Why we’re building an audience insights database

A key part of managing content and getting people to find it is understanding your audience. This is the basis of our approach to content creation within Digital and Creative Media.

But not everyone in a large organisation thinks about users; often they have competing priorities internally that make it hard to do this.

As part of the New Web Estate project, we’re keen to make sure that any future way of working considers our audiences from the start.

Insights to inform strategy

We’ve been working with a content strategy consultancy to gather and generate audience insights.

These insights will inform our digital content strategy but also help to steer how people at Sussex think about users by giving them an audience insights database to use.

The database will support people who write content at short notice with tight deadlines to access recent research and write user-centred copy.

The six key audience groups we’ve focused on for this are:

  • alumni
  • civic community
  • current students
  • prospective students
  • staff
  • researchers.

Gathering existing insights

For the first phase, we’ve collected insights from across the university and analysed these with the agency to identify gaps in our knowledge using a four-layer model:

  • access layer – the channels and platforms people use
  • information layer – what our audiences want and need from us
  • emotion layer – understanding what motivates users
  • influence – what influences and distracts them.

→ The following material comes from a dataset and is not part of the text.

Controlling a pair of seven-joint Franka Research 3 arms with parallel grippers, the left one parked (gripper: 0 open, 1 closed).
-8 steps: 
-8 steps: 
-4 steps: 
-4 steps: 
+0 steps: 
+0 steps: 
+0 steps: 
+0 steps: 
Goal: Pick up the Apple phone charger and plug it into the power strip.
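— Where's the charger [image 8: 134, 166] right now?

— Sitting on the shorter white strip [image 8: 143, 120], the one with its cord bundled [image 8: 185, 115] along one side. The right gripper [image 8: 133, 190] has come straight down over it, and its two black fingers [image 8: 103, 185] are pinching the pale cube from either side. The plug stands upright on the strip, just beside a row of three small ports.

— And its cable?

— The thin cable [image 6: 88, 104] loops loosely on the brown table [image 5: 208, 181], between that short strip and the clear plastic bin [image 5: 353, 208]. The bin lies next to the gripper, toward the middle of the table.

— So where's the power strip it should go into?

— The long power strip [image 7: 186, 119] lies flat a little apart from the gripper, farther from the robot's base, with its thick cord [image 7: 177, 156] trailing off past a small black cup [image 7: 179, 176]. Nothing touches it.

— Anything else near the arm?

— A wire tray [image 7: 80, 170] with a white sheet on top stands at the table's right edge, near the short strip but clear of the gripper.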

We discovered that while we have good knowledge about the information that audiences need and the channels they use, we often lack understanding of user motivations and emotions.

Generating fresh insight

To fill these gaps, the agency conducted stakeholder interviews, surveys, user interviews and focus groups with each audience. These were added to our existing insights and uploaded to the new insights database.

The idea is that fresh insight can be added to the database over time and build on the audience knowledge we have.

Next

The next step is to finish a working prototype of the actual front-end of the insights database (powered by a large language model similar to ChatGPT), which can examine the questions we ask it and give us detailed answers based on the data it has.

This saves content editors from having to trawl through cloud storage folders looking for what they need, and we can continue to add to the base of information to build out the insights that the model can work from.